## Prompt
Your task is to retype each line of the data below exactly.

## Material provided
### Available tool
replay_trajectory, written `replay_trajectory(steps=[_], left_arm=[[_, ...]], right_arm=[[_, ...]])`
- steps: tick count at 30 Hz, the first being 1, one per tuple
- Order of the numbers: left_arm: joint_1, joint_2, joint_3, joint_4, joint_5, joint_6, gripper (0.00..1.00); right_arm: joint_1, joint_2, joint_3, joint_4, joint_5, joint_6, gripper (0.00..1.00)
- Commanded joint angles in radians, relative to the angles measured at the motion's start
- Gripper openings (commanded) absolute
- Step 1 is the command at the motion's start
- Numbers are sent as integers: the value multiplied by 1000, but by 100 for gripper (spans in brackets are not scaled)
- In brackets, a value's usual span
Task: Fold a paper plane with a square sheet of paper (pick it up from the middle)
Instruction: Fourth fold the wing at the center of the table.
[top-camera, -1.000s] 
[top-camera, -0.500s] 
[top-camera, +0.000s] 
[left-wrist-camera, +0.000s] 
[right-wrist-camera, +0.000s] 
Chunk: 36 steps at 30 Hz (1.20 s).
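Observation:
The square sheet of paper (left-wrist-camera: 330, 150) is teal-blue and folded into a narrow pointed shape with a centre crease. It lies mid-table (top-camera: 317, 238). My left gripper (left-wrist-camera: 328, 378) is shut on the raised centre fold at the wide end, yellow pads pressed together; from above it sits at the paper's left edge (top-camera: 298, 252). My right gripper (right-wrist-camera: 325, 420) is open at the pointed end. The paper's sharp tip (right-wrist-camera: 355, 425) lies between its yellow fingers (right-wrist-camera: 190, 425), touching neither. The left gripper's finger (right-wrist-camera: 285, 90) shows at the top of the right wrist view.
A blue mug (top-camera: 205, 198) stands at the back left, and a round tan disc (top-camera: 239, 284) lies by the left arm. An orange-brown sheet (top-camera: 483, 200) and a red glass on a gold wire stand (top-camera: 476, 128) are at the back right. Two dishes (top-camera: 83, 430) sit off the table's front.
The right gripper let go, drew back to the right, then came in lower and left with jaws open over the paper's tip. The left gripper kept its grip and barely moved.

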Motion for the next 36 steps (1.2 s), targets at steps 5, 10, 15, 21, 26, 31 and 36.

## Response
### Available tool
replay_trajectory, written `replay_trajectory(steps=[_], left_arm=[[_, ...]], right_arm=[[_, ...]])`
- steps: tick count at 30 Hz, the first being 1, one per tuple
- Order of the numbers: left_arm: joint_1, joint_2, joint_3, joint_4, joint_5, joint_6, gripper (0.00..1.00); right_arm: joint_1, joint_2, joint_3, joint_4, joint_5, joint_6, gripper (0.00..1.00)
- Commanded joint angles in radians, relative to the angles measured at the motion's start
- Gripper openings (commanded) absolute
- Step 1 is the command at the motion's start
- Numbers are sent as integers: the value multiplied by 1000, but by 100 for gripper (spans in brackets are not scaled)
- In brackets, a value's usual span
Task: Fold a paper plane with a square sheet of paper (pick it up from the middle)
Instruction: Fourth fold the wing at the center of the table.
[top-camera, -1.000s] 
[top-camera, -0.500s] 
[top-camera, +0.000s] 
[left-wrist-camera, +0.000s] 
[right-wrist-camera, +0.000s] 
Chunk: 36 steps at 30 Hz (1.20 s).
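Observation:
The square sheet of paper (left-wrist-camera: 330, 150) is teal-blue and folded into a narrow pointed shape with a centre crease. It lies mid-table (top-camera: 317, 238). My left gripper (left-wrist-camera: 328, 378) is shut on the raised centre fold at the wide end, yellow pads pressed together; from above it sits at the paper's left edge (top-camera: 298, 252). My right gripper (right-wrist-camera: 325, 420) is open at the pointed end. The paper's sharp tip (right-wrist-camera: 355, 425) lies between its yellow fingers (right-wrist-camera: 190, 425), touching neither. The left gripper's finger (right-wrist-camera: 285, 90) shows at the top of the right wrist view.
A blue mug (top-camera: 205, 198) stands at the back left, and a round tan disc (top-camera: 239, 284) lies by the left arm. An orange-brown sheet (top-camera: 483, 200) and a red glass on a gold wire stand (top-camera: 476, 128) are at the back right. Two dishes (top-camera: 83, 430) sit off the table's front.
The right gripper let go, drew back to the right, then came in lower and left with jaws open over the paper's tip. The left gripper kept its grip and barely moved.
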
Motion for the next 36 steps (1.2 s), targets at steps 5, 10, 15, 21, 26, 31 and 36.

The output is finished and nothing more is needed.